[Description of the task]
Give back, word for word, the line that contains "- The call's" and all lines after it in the material, through the last; please include only these.

_____

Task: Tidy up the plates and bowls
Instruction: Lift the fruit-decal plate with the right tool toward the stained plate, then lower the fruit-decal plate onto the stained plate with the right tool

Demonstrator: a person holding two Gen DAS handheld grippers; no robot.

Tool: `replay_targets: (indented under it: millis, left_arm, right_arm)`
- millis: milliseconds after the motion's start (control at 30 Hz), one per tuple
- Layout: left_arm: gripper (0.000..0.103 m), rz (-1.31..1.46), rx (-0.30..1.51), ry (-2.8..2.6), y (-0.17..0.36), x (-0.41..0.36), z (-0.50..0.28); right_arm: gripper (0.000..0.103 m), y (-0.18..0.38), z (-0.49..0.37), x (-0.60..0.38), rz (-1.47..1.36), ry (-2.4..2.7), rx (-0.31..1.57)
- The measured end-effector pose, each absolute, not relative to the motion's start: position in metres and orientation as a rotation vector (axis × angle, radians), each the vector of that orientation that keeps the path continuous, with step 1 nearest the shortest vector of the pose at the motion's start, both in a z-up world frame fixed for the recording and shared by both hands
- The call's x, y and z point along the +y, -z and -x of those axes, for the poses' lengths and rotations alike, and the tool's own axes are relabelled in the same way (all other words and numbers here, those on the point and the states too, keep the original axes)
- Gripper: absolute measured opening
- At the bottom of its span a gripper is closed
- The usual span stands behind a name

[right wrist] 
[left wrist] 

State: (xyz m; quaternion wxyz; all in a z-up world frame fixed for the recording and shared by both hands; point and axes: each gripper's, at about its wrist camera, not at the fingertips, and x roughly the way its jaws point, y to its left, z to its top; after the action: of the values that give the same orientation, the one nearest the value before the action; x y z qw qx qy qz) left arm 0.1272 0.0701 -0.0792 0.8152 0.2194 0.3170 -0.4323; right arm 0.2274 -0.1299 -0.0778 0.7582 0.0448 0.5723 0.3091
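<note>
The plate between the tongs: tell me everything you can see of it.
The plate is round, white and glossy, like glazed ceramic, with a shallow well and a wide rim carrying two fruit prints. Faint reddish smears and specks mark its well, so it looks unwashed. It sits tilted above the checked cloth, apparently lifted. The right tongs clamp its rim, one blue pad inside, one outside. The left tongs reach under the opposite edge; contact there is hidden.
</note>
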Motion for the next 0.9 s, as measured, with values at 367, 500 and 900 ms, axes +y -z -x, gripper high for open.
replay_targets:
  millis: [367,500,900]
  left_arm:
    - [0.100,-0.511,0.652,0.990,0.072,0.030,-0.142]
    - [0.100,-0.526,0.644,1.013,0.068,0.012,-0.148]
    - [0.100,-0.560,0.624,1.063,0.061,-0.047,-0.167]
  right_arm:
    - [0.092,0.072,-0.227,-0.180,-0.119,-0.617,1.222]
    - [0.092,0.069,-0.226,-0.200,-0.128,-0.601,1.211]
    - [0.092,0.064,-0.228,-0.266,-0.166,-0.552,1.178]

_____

[Response]
- The call's x, y and z point along the +y, -z and -x of those axes, for the poses' lengths and rotations alike, and the tool's own axes are relabelled in the same way (all other words and numbers here, those on the point and the states too, keep the original axes)
- Gripper: absolute measured opening
- At the bottom of its span a gripper is closed
- The usual span stands behind a name

[right wrist] 
[left wrist] 

State: (xyz m; quaternion wxyz; all in a z-up world frame fixed for the recording and shared by both hands; point and axes: each gripper's, at about its wrist camera, not at the fingertips, and x roughly the way its jaws point, y to its left, z to its top; after the action: of the values that give the same orientation, the one nearest the value before the action; x y z qw qx qy qz) left arm 0.1272 0.0701 -0.0792 0.8152 0.2194 0.3170 -0.4323; right arm 0.2274 -0.1299 -0.0778 0.7582 0.0448 0.5723 0.3091
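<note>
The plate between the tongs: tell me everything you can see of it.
The plate is round, white and glossy, like glazed ceramic, with a shallow well and a wide rim carrying two fruit prints. Faint reddish smears and specks mark its well, so it looks unwashed. It sits tilted above the checked cloth, apparently lifted. The right tongs clamp its rim, one blue pad inside, one outside. The left tongs reach under the opposite edge; contact there is hidden.
</note>
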Motion for the next 0.9 s, as measured, with values at 367, 500 and 900 ms, axes +y -z -x, gripper high for open.
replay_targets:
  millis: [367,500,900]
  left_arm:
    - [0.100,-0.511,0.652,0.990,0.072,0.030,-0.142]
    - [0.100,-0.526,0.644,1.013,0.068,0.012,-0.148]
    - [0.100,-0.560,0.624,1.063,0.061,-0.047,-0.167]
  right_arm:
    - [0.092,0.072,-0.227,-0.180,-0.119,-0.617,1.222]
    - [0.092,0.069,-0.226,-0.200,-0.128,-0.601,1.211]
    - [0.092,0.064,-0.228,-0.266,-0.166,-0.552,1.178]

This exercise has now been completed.